Exercise requirements
Look for the string "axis" in the data below, and copy each line that holds it.

Given material
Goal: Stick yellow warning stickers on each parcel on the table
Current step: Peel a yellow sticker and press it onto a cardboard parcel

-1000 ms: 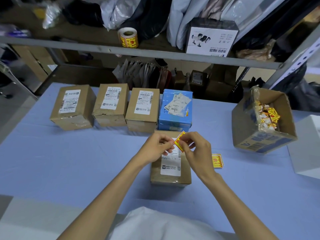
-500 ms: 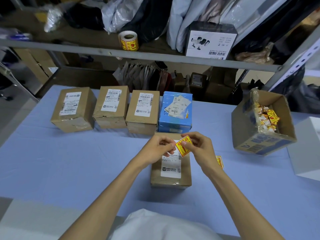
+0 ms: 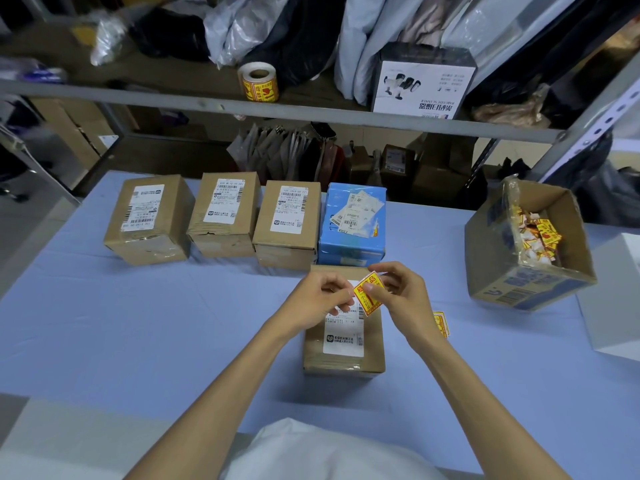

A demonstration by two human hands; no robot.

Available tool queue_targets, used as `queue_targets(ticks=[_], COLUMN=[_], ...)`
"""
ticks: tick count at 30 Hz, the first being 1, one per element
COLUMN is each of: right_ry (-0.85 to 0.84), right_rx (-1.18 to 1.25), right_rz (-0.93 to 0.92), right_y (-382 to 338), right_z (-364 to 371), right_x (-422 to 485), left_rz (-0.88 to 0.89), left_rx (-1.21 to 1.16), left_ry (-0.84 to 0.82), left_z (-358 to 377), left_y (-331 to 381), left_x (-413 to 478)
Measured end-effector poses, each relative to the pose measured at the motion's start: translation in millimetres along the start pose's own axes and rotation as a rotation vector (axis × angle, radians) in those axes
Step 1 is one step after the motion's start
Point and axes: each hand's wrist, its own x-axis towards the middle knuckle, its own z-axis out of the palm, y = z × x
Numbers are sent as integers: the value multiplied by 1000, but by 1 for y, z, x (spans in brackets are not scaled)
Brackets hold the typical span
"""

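Observation:
Both hands hold one yellow warning sticker (image 3: 369,295) just above a brown parcel (image 3: 343,355) with a white label, in front of me. My left hand (image 3: 320,299) pinches the sticker's left edge. My right hand (image 3: 401,292) pinches its upper right part. At the back of the blue table (image 3: 138,323) stand three brown parcels (image 3: 150,220), (image 3: 225,216), (image 3: 287,223) and a blue parcel (image 3: 353,225) in a row. Another yellow sticker (image 3: 440,323) lies on the table beside my right wrist.
An open cardboard box (image 3: 526,271) with several yellow stickers sits at the right. A white box (image 3: 616,306) is at the right edge. A metal shelf rail (image 3: 277,110) crosses behind the table, with a sticker roll (image 3: 259,81) on it.
The sticker has turned more face-up between my fingers and sits slightly lower right over the parcel. The view has shifted down a little.

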Motion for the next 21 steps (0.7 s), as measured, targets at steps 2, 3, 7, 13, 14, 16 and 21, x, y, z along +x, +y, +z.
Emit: queue_targets(ticks=[2, 3, 7, 13, 14, 16, 21], right_ry=[114, 171, 104, 0, -1, -7, -61], right_rx=[-193, -287, -408, -320, -296, -260, -117], right_rz=[-116, -201, -366, -271, -253, -219, -118], right_y=[5, 7, 9, 8, 7, 6, 3], right_z=[3, 4, 7, 13, 13, 13, 12], right_x=[-4, -5, -9, -12, -12, -12, -12], left_rz=[0, -4, -14, -8, -2, 15, 62], left_rx=[-15, -29, -75, -144, -156, -170, -146], left_ry=[25, 39, 88, 103, 99, 86, 73], left_z=[0, 0, 1, 2, 2, 2, 2], left_y=[-2, -3, -6, -7, -7, -8, -11], left_x=[0, 1, 2, 3, 3, 3, 4])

Result for this task
Measured end-effector poses, each relative to the pose measured at the motion's start: translation in millimetres along the start pose's own axes and rotation as a rotation vector (axis × angle, radians) in those axes
Point and axes: each hand's wrist, its own x-axis towards the middle knuckle, its own z-axis out of the palm, y = z × x

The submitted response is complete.